**Try it**
Quote exactly and only this range of lines in the data below: the line that holds "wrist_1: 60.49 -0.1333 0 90" to the line that holds "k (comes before", both included.

═════ Input data

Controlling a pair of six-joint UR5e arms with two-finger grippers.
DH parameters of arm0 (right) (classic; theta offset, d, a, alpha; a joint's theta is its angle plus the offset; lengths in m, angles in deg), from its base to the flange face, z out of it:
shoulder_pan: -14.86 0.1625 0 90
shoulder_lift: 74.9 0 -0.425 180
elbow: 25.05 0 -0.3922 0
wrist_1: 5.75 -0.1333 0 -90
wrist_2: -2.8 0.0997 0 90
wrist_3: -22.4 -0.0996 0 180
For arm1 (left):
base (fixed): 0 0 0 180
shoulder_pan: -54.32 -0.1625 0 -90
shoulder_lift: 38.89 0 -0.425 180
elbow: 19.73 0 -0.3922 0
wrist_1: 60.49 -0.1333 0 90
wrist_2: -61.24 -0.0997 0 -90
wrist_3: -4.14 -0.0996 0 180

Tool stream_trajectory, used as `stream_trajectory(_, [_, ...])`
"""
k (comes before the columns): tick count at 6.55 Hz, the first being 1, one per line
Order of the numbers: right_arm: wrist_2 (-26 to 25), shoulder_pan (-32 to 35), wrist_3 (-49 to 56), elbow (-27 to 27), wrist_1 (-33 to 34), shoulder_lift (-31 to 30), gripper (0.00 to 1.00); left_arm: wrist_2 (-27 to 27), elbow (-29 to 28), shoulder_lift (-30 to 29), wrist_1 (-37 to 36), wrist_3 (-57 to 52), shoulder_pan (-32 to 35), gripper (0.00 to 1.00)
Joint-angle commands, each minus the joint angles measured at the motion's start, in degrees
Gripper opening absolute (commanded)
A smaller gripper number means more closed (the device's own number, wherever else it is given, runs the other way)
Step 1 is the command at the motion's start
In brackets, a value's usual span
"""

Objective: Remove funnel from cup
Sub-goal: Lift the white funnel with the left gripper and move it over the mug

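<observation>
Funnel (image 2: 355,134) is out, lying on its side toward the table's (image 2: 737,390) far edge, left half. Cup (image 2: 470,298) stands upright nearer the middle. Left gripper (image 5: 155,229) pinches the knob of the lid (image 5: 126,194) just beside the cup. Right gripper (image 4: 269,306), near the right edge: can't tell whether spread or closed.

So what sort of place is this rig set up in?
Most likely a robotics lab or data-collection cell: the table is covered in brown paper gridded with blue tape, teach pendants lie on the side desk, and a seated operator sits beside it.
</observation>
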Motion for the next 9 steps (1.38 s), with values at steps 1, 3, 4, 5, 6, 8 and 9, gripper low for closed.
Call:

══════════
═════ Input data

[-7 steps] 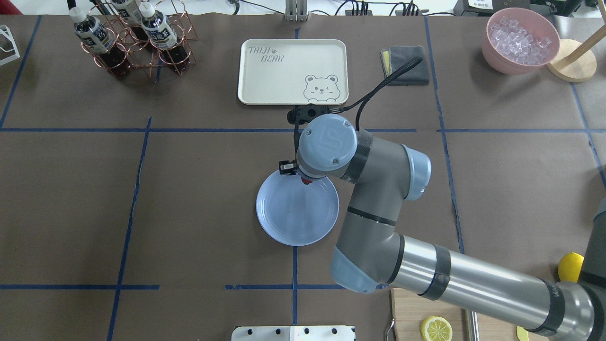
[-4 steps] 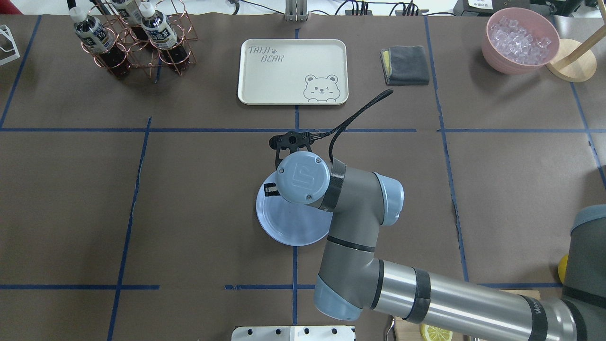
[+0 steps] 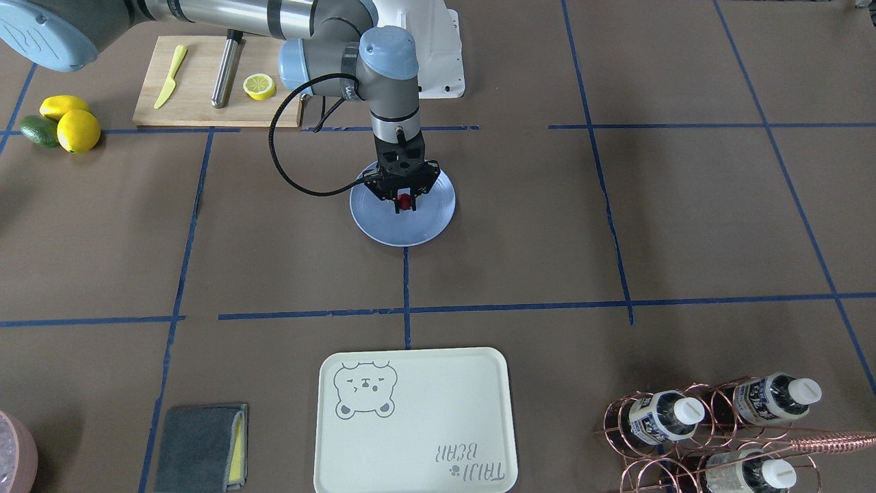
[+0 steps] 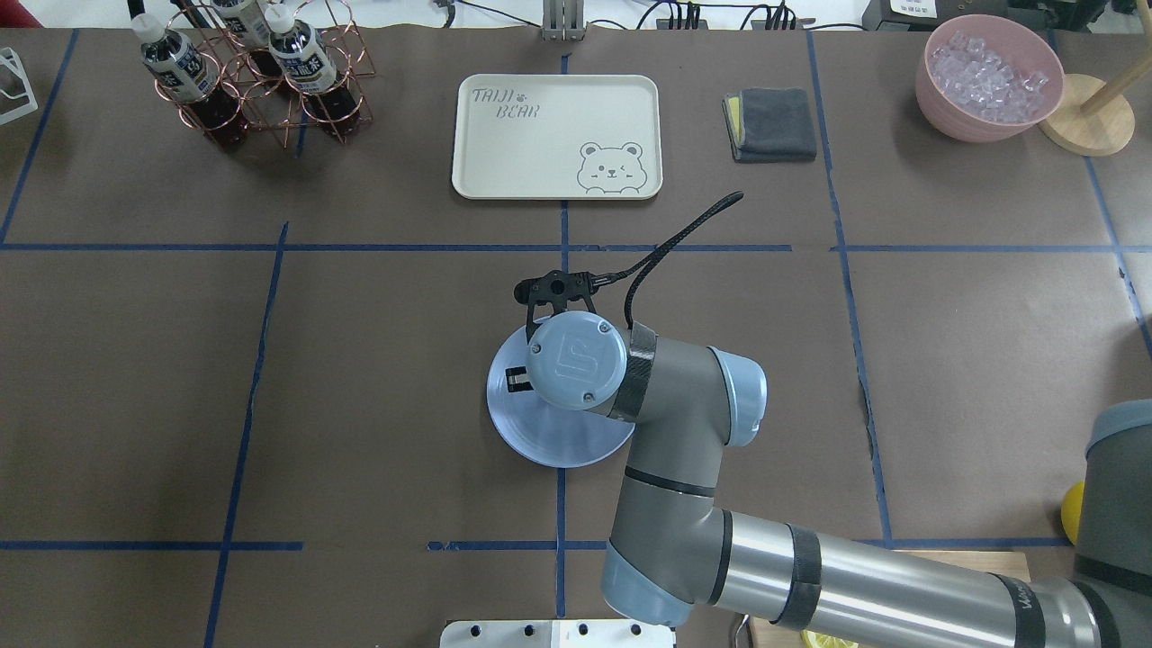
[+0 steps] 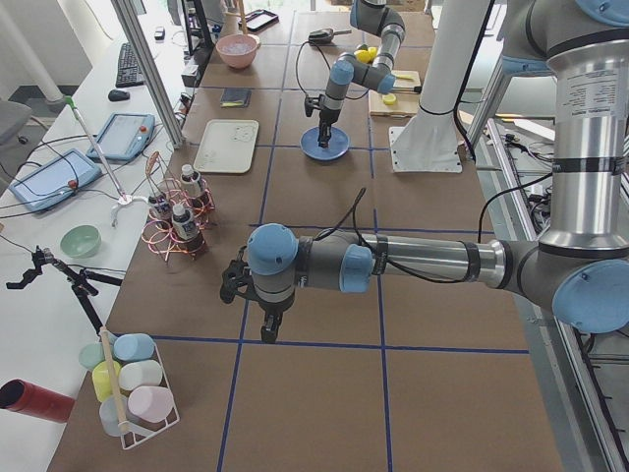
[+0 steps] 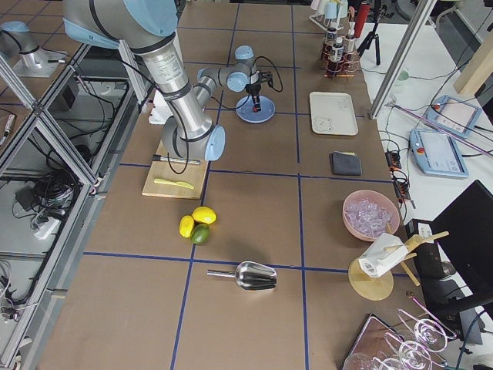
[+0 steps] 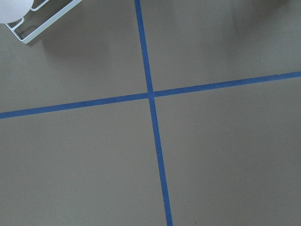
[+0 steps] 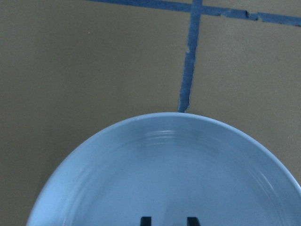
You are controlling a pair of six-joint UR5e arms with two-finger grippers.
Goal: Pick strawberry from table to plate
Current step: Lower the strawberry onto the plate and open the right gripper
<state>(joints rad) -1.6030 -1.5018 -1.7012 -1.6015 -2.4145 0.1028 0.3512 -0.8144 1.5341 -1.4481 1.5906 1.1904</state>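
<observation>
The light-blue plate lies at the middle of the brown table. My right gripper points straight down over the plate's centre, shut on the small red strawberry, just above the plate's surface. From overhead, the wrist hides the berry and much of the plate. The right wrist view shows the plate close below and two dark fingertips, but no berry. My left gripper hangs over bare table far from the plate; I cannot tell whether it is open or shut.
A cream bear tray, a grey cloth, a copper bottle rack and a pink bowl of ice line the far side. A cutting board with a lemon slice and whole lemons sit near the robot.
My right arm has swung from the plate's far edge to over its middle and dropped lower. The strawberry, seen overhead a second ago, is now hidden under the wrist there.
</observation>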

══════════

**Answer box**
wrist_1: 60.49 -0.1333 0 90
wrist_2: -61.24 -0.0997 0 -90
wrist_3: -4.14 -0.0996 0 180

Tool stream_trajectory, used as `stream_trajectory(_, [_, ...])`
"""
k (comes before the columns): tick count at 6.55 Hz, the first being 1, one per line

The full answer has been given.